Ma questi motivi che consentivano all’uomo di ieri di accettare la morte con una certa serenità, sono, capovolti, gli stessi che lo impediscono a noi. Noi viviamo lontani dalla Natura, a contatto con oggetti che non si riproducono ma semmai si sostituiscono, e alla cui sorte ci sentiamo sinistramente omologhi, abbiamo perso il senso di un destino collettivo e quindi sentiamo la nostra morte come un evento radicale, definitivo, assoluto, esclusivamente individuale e quindi totalmente inaccettabile.

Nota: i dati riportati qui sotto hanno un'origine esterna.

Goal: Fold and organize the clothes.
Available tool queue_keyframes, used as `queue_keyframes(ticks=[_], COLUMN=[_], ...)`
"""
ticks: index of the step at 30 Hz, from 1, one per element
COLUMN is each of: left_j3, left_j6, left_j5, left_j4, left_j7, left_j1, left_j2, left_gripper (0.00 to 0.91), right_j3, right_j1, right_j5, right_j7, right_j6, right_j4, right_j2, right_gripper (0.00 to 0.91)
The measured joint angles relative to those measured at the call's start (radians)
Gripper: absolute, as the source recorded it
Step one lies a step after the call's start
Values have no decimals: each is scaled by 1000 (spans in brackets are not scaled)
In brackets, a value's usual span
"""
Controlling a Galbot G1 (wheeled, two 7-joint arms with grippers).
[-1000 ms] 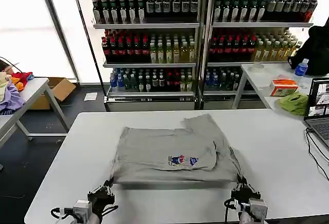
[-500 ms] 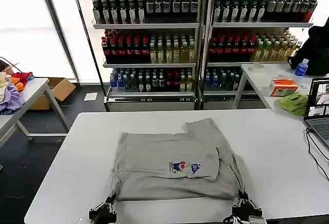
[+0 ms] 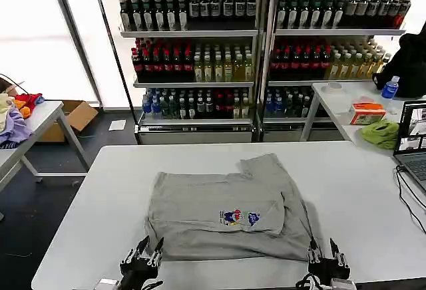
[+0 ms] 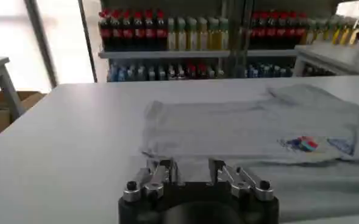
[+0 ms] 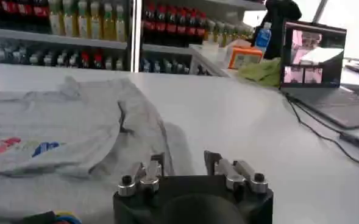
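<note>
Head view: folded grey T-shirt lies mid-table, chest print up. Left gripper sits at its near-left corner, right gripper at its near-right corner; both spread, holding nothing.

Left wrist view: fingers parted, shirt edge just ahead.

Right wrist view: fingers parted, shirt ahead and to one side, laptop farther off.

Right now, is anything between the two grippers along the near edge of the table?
Yes: the folded T-shirt's near hem lies between the left gripper and right gripper, both open at its corners in the head view.
</note>
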Motion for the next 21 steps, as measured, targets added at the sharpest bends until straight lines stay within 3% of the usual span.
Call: queue_keyframes(ticks=[6, 13, 17, 21], left_j3=[-17, -42, -40, -21], left_j6=[0, -19, -20, -20], left_j5=[-55, -98, -120, -143], left_j4=[-17, 23, 70, 142], left_j7=[-2, 15, 37, 66], left_j1=[-43, -149, -234, -334], left_j2=[12, 38, 83, 150], left_gripper=[907, 907, 907, 907], right_j3=[35, 61, 52, 19], right_j1=[109, 320, 442, 572], right_j5=[14, 50, 79, 130], right_j7=[-30, -133, -202, -239], right_j6=[21, 60, 59, 33], right_j4=[-34, -150, -231, -332], right_j2=[-9, -79, -139, -191], right_gripper=[907, 907, 907, 907])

Ma poniamo che i nuovi Frankenstein realizzino il loro obbiettivo. Ciò avverrebbe gradualmente. All’inizio ci sarebbero alcune centinaia di individui ‘resuscitati’, poniamo, dopo qualche decennio. Come ha notato anche il padre della sfortunata ragazza si troverebbero in un totale spaesamento, a fianco di figli lasciati bambini e ora ottantenni. Ma andiamo ancora avanti in questo delirio seguendo il mito dell’immortalità (almeno le religioni, un po’ più sapienti, l’avevano pensata metafisica, noi la pretendiamo fisica) e che gli scienziati completino la loro opera per tutti. Alla fine, se non altro per mancanza di spazio, non ci sarebbe più alcun rinnovo. Ci troveremmo di fronte ad una umanità pietrificata. E quindi, paradossalmente, l’immortalità porterebbe alla morte.